France | France, Cour administrative d'appel de Paris, 9ème chambre, 04 avril 2013, 12PA02600


Vu la requête, enregistrée le 18 juin 2012 présentée pour Mme E...A..., élisant domicile..., par MeB... ; Mme A...demande à la Cour :

1) d'annuler le jugement n° 1102612/3-3 du 24 janvier 2012 par lequel le Tribunal administratif de Paris rejeté sa demande tendant à l'annulation de l'arrêté du 29 septembre 2010 par lequel le préfet de police, a rejeté sa demande de titre de séjour, lui a fait obligation de quitter le territoire français et a fixé le pays de destination ;

2) d'annuler ledit arrêté ;

3) d'enjoindre au préfet de police de lui délivrer une

carte de séjour temporaire " vie privée et familiale " dans un délai de 30 jours, à ...

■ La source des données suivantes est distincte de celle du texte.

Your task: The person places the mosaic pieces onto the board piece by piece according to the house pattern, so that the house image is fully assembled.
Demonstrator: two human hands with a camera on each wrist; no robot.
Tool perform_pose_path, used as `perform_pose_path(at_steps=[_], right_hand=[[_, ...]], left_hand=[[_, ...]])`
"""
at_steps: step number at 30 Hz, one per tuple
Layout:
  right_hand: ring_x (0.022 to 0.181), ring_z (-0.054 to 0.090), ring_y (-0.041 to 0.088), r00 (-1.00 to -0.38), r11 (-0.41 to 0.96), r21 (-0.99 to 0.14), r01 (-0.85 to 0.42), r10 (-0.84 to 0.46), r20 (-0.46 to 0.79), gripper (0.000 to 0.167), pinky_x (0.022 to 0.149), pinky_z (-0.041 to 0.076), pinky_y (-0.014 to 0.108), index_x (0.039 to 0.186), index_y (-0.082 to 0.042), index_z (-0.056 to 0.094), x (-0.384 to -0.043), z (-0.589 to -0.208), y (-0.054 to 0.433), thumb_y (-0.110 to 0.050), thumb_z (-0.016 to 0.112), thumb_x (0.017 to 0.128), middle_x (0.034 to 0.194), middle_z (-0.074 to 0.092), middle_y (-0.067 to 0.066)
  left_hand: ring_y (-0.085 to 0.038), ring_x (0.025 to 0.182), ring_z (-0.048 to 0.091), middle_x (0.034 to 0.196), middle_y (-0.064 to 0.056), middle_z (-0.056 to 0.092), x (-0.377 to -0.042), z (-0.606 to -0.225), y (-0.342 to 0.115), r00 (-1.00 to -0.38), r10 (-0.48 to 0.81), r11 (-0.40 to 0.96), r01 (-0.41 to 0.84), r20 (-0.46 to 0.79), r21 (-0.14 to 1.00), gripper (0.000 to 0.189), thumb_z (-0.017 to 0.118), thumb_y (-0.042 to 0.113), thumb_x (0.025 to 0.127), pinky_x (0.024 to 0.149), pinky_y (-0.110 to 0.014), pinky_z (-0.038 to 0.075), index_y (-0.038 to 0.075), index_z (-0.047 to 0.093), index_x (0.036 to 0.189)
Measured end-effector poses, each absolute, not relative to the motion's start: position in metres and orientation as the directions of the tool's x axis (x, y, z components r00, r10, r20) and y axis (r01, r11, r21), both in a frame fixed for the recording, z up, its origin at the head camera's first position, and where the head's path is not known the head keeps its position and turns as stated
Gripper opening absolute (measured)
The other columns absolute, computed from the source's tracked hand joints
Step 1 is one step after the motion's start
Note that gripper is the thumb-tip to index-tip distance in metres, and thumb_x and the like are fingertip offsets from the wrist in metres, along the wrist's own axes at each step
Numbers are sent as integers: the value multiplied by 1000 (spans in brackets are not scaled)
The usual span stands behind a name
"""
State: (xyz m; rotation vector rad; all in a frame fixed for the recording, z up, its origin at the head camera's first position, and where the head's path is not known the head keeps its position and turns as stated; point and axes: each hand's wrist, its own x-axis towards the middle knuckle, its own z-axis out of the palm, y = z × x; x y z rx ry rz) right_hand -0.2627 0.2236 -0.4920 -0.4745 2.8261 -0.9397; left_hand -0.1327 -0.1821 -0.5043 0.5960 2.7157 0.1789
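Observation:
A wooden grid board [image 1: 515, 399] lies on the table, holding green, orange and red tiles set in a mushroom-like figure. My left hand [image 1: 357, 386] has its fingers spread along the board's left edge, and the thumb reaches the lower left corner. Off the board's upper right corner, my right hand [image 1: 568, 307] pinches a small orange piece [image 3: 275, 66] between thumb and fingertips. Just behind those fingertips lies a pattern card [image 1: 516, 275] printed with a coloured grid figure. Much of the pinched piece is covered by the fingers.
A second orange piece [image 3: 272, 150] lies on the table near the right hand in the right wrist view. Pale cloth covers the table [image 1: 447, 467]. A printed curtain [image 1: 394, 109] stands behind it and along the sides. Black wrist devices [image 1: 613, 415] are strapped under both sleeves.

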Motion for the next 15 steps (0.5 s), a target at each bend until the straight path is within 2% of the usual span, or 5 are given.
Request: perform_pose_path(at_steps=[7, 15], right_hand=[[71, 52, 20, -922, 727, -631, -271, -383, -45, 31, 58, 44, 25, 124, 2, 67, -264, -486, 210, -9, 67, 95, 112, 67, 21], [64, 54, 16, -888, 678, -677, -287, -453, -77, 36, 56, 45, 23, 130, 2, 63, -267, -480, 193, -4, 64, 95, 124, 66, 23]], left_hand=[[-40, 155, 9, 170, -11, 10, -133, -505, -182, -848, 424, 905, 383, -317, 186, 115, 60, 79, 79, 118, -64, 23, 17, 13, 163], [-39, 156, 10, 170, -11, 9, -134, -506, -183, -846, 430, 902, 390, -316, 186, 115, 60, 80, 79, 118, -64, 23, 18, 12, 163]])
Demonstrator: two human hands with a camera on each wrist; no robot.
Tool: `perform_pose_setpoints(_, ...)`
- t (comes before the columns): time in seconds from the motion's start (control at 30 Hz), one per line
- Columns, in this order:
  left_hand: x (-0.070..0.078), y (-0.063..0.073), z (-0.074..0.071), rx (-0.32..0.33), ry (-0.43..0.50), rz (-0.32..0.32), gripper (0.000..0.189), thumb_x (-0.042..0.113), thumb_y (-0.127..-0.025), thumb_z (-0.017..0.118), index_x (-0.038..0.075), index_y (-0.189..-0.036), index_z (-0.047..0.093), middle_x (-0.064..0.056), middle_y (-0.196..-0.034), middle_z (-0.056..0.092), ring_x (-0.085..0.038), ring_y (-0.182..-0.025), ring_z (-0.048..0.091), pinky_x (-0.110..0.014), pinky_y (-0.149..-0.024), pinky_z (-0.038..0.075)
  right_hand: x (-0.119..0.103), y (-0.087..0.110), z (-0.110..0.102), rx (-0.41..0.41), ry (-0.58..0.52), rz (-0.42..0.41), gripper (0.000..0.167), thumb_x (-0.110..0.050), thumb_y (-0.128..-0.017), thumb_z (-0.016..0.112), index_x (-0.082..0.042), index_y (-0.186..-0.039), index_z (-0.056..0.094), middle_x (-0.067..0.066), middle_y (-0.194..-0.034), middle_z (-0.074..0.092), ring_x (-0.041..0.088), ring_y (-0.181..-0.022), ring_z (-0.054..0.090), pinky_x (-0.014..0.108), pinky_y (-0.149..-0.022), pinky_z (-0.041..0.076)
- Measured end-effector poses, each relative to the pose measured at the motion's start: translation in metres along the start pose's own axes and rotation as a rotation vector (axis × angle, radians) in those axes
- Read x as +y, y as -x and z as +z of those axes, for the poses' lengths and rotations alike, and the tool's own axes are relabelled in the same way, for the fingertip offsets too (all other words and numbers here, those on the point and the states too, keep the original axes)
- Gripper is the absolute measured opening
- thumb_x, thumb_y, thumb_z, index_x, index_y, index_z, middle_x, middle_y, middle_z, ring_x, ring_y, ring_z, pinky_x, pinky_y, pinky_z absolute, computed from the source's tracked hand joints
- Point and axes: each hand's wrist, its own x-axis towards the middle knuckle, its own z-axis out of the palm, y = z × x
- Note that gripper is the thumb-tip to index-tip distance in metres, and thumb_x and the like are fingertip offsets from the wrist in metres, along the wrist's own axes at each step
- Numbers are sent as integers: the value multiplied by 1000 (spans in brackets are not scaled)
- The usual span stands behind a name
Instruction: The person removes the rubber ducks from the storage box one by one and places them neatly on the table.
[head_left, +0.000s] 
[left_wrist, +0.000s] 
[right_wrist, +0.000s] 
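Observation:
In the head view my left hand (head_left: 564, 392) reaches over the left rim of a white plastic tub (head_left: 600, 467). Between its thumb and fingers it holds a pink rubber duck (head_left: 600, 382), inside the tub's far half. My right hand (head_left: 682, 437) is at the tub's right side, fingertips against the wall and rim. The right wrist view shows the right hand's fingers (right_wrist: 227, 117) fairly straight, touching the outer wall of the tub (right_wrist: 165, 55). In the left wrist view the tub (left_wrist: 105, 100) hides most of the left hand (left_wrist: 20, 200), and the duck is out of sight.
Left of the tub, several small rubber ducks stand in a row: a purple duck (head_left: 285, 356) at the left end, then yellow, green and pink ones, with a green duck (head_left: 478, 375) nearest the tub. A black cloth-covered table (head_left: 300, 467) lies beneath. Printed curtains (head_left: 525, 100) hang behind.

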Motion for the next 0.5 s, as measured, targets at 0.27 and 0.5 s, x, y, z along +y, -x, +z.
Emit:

Vu la requête, enregistrée le 18 juin 2012 présentée pour Mme E...A..., élisant domicile..., par MeB... ; Mme A...demande à la Cour :

1) d'annuler le jugement n° 1102612/3-3 du 24 janvier 2012 par lequel le Tribunal administratif de Paris rejeté sa demande tendant à l'annulation de l'arrêté du 29 septembre 2010 par lequel le préfet de police, a rejeté sa demande de titre de séjour, lui a fait obligation de quitter le territoire français et a fixé le pays de destination ;

2) d'annuler ledit arrêté ;

3) d'enjoindre au préfet de police de lui délivrer une carte de séjour temporaire " vie privée et familiale " dans un délai de 30 jours, à compter de la notification de l'arrêt à intervenir ;

4) de mettre à la charge de l'Etat la somme de 2 000 euros au titre des dispositions de l'article L. 761-1 du code de justice administrative à verser à son conseil en application des dispositions de l'article 37 alinéa 2 de la loi n°91-647 du 10 juillet 1991 ;

..................................................................................................................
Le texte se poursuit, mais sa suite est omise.